Over the past five years, lawyers have attempted to broaden the interpretation of the Alien Tort Claims Act and similar European statutes to cover not only individuals but also companies. Many of these legal experts believe that a litigation-based approach may be the only way to push multinationals to change their behavior, and that alien tort suits against individuals have made judges more likely to hear cases against companies that are in partnership with repressive regimes. In recent alien tort cases against companies, lawyers have based their arguments on the legal principle of vicarious liability, which says that partners in a joint venture—in Unocal’s case, the company and the Myanmar military—are responsible for each other’s actions; that the crimes committed by the partner rise to the standards covered by the law of nations; and that their clients could not get a fair trial at home. In allowing the Unocal case to proceed to trial, an appeals panel in California last fall ruled: “Given the sufficient evidence in the present case that Unocal gave assistance and encouragement to the Myanmar military.... We may impose aiding and abetting liability for knowing practical assistance or encouragement, which has a substantial effect on perpetuation of the crime.” As this article was going to press, a Los Angeles Superior Court judge, according to the Los Angeles Times, blocked one avenue of the suit, narrowing Unocal’s liability. Still, the judge said, “jurors could hold Unocal liable if they determined its subsidiaries acted as agents of or were engaged in a joint venture with the parent.”

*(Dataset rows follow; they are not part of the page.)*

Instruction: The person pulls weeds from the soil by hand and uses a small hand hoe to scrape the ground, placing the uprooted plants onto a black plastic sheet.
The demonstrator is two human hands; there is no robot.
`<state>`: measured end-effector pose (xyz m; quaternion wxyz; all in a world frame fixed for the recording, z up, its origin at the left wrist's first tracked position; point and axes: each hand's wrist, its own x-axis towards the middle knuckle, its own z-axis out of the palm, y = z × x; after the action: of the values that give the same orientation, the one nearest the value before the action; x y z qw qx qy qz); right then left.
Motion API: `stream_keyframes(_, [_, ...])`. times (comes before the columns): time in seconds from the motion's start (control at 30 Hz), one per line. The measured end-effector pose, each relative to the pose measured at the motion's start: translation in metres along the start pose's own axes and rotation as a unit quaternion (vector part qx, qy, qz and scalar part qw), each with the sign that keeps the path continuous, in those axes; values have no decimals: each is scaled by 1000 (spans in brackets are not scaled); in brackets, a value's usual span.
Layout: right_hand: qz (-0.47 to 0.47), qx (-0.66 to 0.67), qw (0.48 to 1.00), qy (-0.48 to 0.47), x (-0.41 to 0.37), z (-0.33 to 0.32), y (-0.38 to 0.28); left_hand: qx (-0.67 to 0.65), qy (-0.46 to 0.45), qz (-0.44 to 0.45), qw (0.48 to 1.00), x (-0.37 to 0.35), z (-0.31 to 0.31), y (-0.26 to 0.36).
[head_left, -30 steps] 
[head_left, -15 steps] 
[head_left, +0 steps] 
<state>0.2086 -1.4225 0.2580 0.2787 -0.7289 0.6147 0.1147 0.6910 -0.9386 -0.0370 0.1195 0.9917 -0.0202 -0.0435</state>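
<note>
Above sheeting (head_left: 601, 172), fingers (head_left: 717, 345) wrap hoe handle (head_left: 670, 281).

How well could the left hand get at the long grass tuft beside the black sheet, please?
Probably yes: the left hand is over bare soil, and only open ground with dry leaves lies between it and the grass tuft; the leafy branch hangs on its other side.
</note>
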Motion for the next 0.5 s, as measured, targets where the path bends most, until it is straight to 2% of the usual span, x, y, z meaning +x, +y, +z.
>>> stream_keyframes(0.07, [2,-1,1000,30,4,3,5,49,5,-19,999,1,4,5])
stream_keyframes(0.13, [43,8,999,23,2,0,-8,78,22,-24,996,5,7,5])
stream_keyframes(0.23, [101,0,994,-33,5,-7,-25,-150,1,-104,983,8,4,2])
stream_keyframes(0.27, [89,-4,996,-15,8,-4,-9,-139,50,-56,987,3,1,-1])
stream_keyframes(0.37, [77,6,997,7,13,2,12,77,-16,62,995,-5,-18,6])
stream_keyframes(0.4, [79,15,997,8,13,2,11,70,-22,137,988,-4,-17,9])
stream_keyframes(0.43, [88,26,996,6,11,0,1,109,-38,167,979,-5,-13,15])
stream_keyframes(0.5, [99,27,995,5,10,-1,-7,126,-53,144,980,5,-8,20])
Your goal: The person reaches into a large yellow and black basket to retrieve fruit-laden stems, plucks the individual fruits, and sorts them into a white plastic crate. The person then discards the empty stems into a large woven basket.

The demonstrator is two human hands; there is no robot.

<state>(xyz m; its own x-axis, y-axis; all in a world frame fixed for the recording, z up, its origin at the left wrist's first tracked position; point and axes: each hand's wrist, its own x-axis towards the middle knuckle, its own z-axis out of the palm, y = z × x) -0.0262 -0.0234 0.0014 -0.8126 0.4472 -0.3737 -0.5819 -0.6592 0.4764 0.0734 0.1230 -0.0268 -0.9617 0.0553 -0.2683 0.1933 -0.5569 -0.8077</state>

As the alien tort route produces results, major organizations like Amnesty International, which has formed the International Law Support Network, and Oxfam are beginning to devote more of their resources to a litigation-based approach to human rights advocacy. This is partly an admission that traditional means of advocacy—media campaigns, boycotts, and congressional sanctions—have become less effective. For example, despite the campaigns to highlight the horrific working conditions in Chinese factories, Americans continue to exhibit an insatiable appetite for cheap Chinese goods.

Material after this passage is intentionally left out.